─── PROVIDED RECORDS ───
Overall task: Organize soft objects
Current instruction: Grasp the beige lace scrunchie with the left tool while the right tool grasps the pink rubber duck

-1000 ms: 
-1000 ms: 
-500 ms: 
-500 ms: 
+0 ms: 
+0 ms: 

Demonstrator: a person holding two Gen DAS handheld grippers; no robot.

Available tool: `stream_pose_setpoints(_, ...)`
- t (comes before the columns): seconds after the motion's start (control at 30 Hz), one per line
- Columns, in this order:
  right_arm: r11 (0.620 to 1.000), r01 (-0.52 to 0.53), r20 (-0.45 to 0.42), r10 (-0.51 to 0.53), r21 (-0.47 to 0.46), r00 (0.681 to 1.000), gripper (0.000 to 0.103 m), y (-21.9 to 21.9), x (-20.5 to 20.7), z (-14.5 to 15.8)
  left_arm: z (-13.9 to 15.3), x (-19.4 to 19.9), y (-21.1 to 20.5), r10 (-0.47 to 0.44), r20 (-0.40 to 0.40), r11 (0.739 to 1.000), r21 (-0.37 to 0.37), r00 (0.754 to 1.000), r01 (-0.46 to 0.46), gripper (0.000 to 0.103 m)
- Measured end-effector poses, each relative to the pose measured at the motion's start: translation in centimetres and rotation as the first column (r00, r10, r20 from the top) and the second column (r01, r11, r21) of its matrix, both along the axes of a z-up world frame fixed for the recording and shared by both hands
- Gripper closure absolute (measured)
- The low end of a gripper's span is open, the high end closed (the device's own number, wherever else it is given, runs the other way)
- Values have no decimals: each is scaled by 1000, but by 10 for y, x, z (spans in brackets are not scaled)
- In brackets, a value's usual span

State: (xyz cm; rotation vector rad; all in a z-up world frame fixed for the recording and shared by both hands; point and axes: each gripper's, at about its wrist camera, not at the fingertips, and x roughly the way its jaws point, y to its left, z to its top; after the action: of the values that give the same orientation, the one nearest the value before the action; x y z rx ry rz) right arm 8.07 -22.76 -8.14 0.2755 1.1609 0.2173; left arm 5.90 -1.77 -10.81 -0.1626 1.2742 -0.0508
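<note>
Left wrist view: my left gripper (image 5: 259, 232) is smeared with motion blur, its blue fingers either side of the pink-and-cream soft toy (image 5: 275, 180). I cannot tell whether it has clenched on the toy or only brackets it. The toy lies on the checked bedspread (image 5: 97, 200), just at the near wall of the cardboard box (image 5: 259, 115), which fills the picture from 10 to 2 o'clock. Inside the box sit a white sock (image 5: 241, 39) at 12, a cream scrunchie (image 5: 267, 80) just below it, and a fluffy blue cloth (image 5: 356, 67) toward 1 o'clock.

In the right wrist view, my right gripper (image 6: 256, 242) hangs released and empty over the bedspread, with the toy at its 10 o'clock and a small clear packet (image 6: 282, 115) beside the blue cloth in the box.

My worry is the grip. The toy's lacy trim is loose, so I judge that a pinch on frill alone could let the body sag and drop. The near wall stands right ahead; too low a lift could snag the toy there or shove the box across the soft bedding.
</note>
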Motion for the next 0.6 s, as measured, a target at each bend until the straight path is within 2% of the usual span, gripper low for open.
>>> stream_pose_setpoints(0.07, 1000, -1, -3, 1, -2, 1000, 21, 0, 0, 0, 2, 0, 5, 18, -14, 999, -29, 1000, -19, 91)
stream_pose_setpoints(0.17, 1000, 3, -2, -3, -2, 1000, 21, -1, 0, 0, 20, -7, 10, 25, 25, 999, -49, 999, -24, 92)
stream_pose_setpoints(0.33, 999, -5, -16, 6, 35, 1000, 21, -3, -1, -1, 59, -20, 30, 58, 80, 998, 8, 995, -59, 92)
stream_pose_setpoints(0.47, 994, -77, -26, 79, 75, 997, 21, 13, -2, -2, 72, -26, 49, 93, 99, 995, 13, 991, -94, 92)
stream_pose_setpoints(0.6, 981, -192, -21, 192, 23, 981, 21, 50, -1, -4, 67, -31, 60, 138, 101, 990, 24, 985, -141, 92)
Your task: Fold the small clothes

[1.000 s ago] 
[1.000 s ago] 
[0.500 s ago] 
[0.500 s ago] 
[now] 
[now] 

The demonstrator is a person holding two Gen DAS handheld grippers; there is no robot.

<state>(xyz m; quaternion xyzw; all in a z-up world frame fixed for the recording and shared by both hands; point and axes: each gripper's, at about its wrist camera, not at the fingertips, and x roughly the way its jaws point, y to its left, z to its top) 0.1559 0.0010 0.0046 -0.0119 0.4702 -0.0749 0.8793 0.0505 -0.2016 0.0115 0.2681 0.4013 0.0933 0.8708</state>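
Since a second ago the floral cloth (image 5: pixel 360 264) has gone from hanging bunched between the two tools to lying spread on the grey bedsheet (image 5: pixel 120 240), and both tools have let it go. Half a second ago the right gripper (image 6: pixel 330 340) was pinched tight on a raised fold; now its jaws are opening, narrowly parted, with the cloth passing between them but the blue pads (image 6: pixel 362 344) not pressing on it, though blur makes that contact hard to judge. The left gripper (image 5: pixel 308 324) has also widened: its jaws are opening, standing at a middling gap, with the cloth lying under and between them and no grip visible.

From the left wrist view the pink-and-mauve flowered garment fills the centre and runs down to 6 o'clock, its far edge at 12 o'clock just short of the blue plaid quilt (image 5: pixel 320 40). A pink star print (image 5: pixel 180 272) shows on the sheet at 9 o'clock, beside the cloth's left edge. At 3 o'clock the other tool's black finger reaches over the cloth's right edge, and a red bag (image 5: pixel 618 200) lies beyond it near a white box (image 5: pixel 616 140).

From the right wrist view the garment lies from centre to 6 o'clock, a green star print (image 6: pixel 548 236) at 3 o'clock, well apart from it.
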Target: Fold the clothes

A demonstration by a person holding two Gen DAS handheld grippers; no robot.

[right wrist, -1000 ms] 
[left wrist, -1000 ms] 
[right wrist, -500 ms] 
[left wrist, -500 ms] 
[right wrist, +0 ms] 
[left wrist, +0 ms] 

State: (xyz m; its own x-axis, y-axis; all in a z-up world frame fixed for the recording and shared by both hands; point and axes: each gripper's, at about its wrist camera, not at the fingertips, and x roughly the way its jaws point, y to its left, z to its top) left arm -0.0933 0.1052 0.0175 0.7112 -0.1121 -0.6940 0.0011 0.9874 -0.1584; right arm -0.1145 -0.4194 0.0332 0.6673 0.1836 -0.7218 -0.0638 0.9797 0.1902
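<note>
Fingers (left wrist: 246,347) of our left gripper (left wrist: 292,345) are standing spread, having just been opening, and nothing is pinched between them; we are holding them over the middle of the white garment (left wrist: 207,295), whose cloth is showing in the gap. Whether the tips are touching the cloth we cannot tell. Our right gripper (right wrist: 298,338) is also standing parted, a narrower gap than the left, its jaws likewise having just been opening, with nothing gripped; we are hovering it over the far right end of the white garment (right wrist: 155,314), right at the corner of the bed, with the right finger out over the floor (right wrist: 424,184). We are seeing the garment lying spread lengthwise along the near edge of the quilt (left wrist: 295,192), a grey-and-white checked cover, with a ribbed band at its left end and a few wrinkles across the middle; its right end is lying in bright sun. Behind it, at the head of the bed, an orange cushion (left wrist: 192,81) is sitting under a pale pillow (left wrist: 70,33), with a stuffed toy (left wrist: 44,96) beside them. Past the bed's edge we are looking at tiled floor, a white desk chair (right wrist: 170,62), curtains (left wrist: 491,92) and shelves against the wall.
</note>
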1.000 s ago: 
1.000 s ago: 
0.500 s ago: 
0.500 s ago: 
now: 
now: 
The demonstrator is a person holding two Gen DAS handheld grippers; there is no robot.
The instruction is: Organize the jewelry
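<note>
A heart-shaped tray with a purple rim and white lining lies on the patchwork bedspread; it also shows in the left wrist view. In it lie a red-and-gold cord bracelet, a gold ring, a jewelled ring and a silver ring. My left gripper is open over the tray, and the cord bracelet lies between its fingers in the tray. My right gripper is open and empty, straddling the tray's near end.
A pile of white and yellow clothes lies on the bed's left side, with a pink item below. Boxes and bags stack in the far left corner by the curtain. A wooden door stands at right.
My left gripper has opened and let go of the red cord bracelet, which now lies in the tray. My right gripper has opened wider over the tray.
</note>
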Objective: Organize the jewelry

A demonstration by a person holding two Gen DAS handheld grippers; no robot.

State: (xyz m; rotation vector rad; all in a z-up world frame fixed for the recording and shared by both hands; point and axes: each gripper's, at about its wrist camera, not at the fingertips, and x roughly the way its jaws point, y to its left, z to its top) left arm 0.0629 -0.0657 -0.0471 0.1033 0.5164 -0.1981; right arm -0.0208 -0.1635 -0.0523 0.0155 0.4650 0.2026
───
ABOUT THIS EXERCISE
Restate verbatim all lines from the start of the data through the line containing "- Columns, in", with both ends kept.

RESPONSE TO THE TASK
Overall task: Organize soft objects
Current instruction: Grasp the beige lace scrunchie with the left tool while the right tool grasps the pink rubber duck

-1000 ms: 
-1000 ms: 
-500 ms: 
-500 ms: 
+0 ms: 
+0 ms: 

Demonstrator: a person holding two Gen DAS handheld grippers; no robot.

Available tool: `stream_pose_setpoints(_, ...)`
- t (comes before the columns): seconds after the motion's start (control at 30 Hz), one per line
- Columns, in this order:

The exercise is finished and nothing remains.